Monday, 22 July 2013

When web traffic hits eleven

There's the famous Spinal Tap joke, about the musician who believes that because his amplifier goes up to eleven (when the volume knob usually only goes up to ten) it is the most powerful. That iconic joke has become a shorthand with the same meaning as 'giving it all the wellie you can' and 'going for the max'. (It even has its own Wikipedia page.)

A web service I manage recently had a 'up to eleven' moment when I was called one evening recently because the system had stopped/crashed and it seemed that a lot of queries were coming in from one source. It turned out that one of the users of the service had decided to carry out an unscheduled load test and had inadvertently overloaded us.

This got me thinking out how to deal with spikes in web traffic: what causes them and how can you deal with them (and following on from Elaine's notes on testing last time). In the real (ie non-testing) world the kind of thing that generates a rush of traffic is something like a nationwide TV ad promoting the URL. It may cause an almost instantaneous rush of people to their computers, tablets etc, similar to the legendary burst of electricity when people all over the country put the kettle on during half time in the cup-final (it's a UK thing but I'm sure every country has its equivalent).

Of course even if everyone pushed the button simultaneously the requests would not hit the servers at the same time. Network latency tends to spread the traffic out over a short period; we can assume a bell-shaped gaussian distribution. Also not everyone will actually do the action at the same time which further spreads the curve. In the end what proves crucial is a combination of the peak traffic per second and how quickly you process that traffic. If the application takes time to process the requests (because it's consulting a database and making calculations) then several queries will be working their way through the system at the same time, all slightly out of sync with each other. If you have a bottleneck because you're not processing queries as fast as they're arriving, then initially your response slows down and eventually it may grind to a halt.

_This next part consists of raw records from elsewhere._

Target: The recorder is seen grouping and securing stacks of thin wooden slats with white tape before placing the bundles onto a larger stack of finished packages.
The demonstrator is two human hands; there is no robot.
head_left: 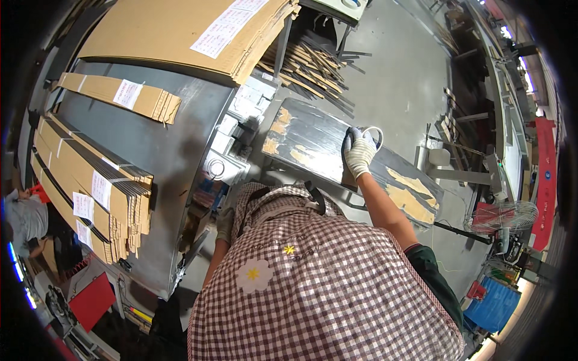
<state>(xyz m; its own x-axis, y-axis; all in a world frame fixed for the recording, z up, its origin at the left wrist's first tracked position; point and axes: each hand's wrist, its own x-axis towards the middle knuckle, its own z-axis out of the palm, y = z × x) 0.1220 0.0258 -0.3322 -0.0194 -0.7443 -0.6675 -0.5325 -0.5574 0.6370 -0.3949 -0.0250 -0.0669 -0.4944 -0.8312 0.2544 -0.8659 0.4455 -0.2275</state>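
Observation:
My right hand [360, 151], in a white knit glove with a dark palm, is over the middle of a long dark bench [319, 135] with a worn, peeling top. Its fingers are curled closed around a looped white band [379, 137], which sticks out on the right side; the part inside the grip is hidden. Down at my left side hangs my left hand [224, 224], also gloved, next to the checked apron [325, 283]. Its fingers are too hidden to read.
A grey metal table [180, 108] on the left bears a large cardboard stack [162, 30] and bundled cardboard strips [90, 174]. Loose strips [313, 66] lie on the floor beyond the bench. A fan [503, 216] and a blue bin [492, 305] stand at right.

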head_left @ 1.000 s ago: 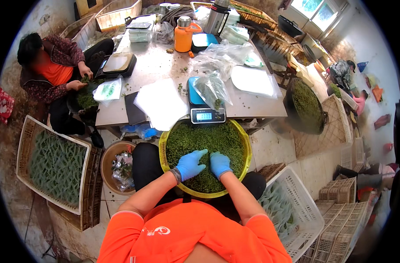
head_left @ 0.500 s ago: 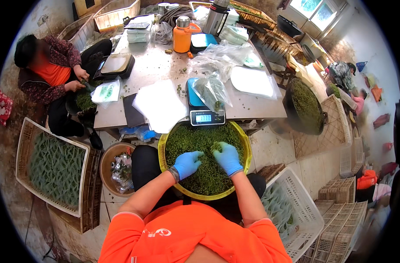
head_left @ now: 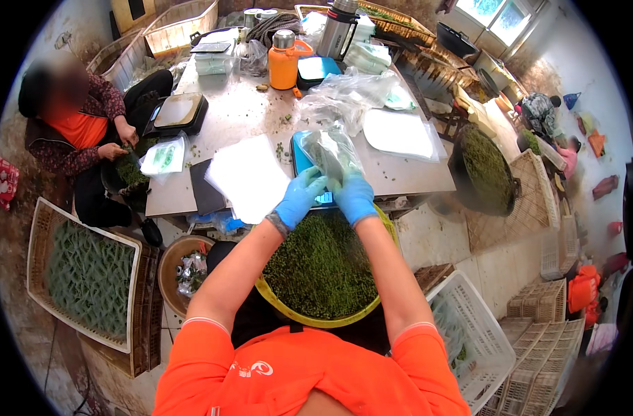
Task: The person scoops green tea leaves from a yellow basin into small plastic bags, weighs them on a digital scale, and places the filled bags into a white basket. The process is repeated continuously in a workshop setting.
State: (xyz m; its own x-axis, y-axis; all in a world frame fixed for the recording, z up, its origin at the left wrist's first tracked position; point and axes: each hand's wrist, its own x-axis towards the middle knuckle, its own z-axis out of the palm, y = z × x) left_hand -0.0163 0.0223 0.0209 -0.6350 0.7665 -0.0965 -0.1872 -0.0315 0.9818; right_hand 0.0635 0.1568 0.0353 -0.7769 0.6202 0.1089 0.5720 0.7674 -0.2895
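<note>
Well left of the yellow tub [head_left: 330, 323] stands a crate [head_left: 134, 298] of filled clear bags, and a co-worker [head_left: 81, 132] sits farther off than it on that side, both hands at some greens. Between crate and tub is a brown basin [head_left: 165, 267] of scraps. White sheets [head_left: 250, 182] lie fanned out beyond the tub's left part, reaching the near edge of the surface [head_left: 240, 111]. Just beyond the tub's middle is the left hand [head_left: 300, 196], gloved in blue, its forearm slanting inward across the tub's left rim; its fingers are bent at the near end of a clear bag [head_left: 335, 154]. That bag, with greens inside, is beyond the tub, over a blue-topped scale [head_left: 299, 156]; its long axis runs away from the tub, leaning slightly left at the far end, and its near end points to the tub. The right hand [head_left: 356, 197], also gloved, meets the bag from the tub's right half, back upward, forearm angled inward. Whether either hand's fingers grip the film or only touch it, I cannot tell. Rightward of the tub, bare surface edge runs on below a pile of white sheets in film [head_left: 400, 130], tiled floor separates tub from a greens-filled wok [head_left: 458, 166], and a white crate [head_left: 493, 347] bounds the near side.
</note>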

Some of this load is handled by your web server and some by any back end database. Either or both of these can be a bottleneck, and it can be especially difficult if both run on the same machine or virtual machine.

The Whitesites blog has some musings on How much traffic can one server handle (Feb 2013).

Using the cloud can help, as long as you know the spikes are coming, since you can spin up more capacity at relativly short notice ... but some notice is required. Doug Heise on theiMedia Connection discusses How to prepare your website for a traffic spike and goes further than the technical issues since some of the planning for such events should be driven by marketing. He notes that Gartner say Marketing budgets will exceed IT budgets by 2017.

Your hosting company will help, (as this post on Atlantica outlines: How To Find A Hosting Solution That Handles Traffic Spikes), I would add that the technical support engineers will probably know a lot more about how the equipment works at a low level and can use a variety of tools you may not have heard of to suggest how you can overcome speed problems.

Eventually it may come down to a cost-benefit analysis where you decide how likely it is that you'll be hit by spikes and can you afford to go off-line for short while if the worst happens. After all, real people don't usually behave like load testing programs ... do they?